## Work task:
Each line of the listing below must be retyped as given.
═════ Recorded data
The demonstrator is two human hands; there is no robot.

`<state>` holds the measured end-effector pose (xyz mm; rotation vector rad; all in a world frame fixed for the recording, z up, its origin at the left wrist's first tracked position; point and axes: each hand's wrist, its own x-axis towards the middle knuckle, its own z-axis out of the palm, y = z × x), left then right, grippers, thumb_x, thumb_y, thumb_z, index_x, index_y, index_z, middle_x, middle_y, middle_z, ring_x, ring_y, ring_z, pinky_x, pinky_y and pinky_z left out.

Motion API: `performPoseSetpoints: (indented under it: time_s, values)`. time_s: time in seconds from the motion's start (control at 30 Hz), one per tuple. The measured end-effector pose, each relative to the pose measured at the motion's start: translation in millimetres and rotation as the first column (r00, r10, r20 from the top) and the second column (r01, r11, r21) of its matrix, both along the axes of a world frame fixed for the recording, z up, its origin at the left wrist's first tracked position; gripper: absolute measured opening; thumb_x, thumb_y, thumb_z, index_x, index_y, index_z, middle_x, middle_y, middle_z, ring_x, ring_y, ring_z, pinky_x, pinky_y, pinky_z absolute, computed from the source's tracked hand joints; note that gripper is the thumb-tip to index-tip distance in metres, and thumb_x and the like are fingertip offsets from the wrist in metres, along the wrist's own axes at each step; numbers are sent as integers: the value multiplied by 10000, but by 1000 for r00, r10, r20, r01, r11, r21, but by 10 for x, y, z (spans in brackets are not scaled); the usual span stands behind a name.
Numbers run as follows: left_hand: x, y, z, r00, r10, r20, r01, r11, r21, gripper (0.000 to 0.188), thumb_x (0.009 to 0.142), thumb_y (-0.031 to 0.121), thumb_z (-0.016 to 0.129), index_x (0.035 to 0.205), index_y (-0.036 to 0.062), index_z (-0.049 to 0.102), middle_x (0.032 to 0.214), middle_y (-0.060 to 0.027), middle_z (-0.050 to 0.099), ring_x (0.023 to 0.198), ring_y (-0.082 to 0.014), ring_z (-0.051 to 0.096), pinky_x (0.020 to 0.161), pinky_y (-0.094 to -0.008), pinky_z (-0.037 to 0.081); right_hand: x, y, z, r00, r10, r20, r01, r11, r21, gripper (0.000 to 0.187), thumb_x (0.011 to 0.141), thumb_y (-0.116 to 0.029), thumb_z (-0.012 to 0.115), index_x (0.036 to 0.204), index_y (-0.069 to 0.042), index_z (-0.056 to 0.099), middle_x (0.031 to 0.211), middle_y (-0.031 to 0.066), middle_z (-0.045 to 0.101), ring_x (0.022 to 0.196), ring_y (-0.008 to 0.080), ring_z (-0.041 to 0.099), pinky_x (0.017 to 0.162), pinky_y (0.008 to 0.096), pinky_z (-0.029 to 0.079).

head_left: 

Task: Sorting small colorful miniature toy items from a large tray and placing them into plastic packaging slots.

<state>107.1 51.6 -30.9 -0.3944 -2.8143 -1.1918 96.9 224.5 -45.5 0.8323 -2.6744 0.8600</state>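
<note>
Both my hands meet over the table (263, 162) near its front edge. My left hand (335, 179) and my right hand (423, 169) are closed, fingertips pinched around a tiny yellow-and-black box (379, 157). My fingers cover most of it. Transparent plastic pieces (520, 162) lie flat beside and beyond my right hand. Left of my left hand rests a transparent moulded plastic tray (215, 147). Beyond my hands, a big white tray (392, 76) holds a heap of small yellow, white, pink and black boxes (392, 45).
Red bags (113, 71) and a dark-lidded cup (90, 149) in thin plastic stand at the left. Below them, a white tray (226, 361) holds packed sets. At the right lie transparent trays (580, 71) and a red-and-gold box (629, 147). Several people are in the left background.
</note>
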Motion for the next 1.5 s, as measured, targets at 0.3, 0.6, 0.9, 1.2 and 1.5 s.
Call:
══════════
## Result for this task:
The demonstrator is two human hands; there is no robot.

`<state>` holds the measured end-effector pose (xyz mm; rotation vector rad; all in a world frame fixed for the recording, z up, its origin at the left wrist's first tracked position; point and axes: each hand's wrist, its own x-axis towards the middle knuckle, its own z-axis out of the palm, y = z × x), left then right, grippers, thumb_x, thumb_y, thumb_z, index_x, index_y, index_z, middle_x, middle_y, middle_z, ring_x, ring_y, ring_z, pinky_x, pinky_y and pinky_z left out.

Motion API: `performPoseSetpoints: (indented under it: time_s, values)`. time_s: time in seconds from the motion's start (control at 30 Hz), one per tuple. The measured end-effector pose, each relative to the pose measured at the motion's start: translation in millimetres and rotation as the first column (r00, r10, r20 from the top) and the second column (r01, r11, r21) of its matrix, both along the axes of a world frame fixed for the recording, z up, its origin at the left wrist's first tracked position; gripper: absolute measured opening; thumb_x, thumb_y, thumb_z, index_x, index_y, index_z, middle_x, middle_y, middle_z, ring_x, ring_y, ring_z, pinky_x, pinky_y, pinky_z absolute, computed from the source's tracked hand joints; note that gripper is the thumb-tip to index-tip distance in metres, and thumb_x and the like are fingertip offsets from the wrist in metres, along the wrist's own axes at each step; numbers are sent as integers: the value multiplied by 10000, but by 1000 for r00, r10, r20, r01, r11, r21, but by 10 for x, y, z (spans in brackets are not scaled); the usual span stands behind a name.
Numbers run as follows: left_hand: x, y, z, r00, r10, r20, r01, r11, r21, gripper (0.000 to 0.188), thumb_x (0.009 to 0.142), thumb_y (-0.031 to 0.121), thumb_z (-0.016 to 0.129), index_x (0.035 to 0.205), index_y (-0.036 to 0.062), index_z (-0.049 to 0.102), middle_x (0.032 to 0.214), middle_y (-0.060 to 0.027), middle_z (-0.050 to 0.099), ring_x (0.023 to 0.198), ring_y (-0.082 to 0.014), ring_z (-0.051 to 0.096), pinky_x (0.020 to 0.161), pinky_y (-0.094 to -0.008), pinky_z (-0.037 to 0.081); right_hand: x, y, z, r00, r10, r20, r01, r11, r21, gripper (0.000 to 0.187), thumb_x (0.011 to 0.141), thumb_y (-0.116 to 0.029), thumb_z (-0.012 to 0.115), index_x (0.036 to 0.204), index_y (-0.069 to 0.042), index_z (-0.056 to 0.099), middle_x (0.031 to 0.211), middle_y (-0.031 to 0.066), middle_z (-0.045 to 0.101), ring_x (0.022 to 0.196), ring_y (-0.008 to 0.080), ring_z (-0.041 to 0.099), pinky_x (0.017 to 0.162), pinky_y (0.008 to 0.096), pinky_z (-0.029 to 0.079).

head_left: 

Task: Sorting small colorful miniature toy items from a large tray and placing them into plastic packaging slots.

<state>107.1 51.6 -30.9 -0.3944 -2.8143 -1.1918 96.9 224.5 -45.5 0.8323 -2.6744 0.8600</state>
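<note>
Both my hands meet over the table (263, 162) near its front edge. My left hand (335, 179) and my right hand (423, 169) are closed, fingertips pinched around a tiny yellow-and-black box (379, 157). My fingers cover most of it. Transparent plastic pieces (520, 162) lie flat beside and beyond my right hand. Left of my left hand rests a transparent moulded plastic tray (215, 147). Beyond my hands, a big white tray (392, 76) holds a heap of small yellow, white, pink and black boxes (392, 45).
Red bags (113, 71) and a dark-lidded cup (90, 149) in thin plastic stand at the left. Below them, a white tray (226, 361) holds packed sets. At the right lie transparent trays (580, 71) and a red-and-gold box (629, 147). Several people are in the left background.
</note>
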Motion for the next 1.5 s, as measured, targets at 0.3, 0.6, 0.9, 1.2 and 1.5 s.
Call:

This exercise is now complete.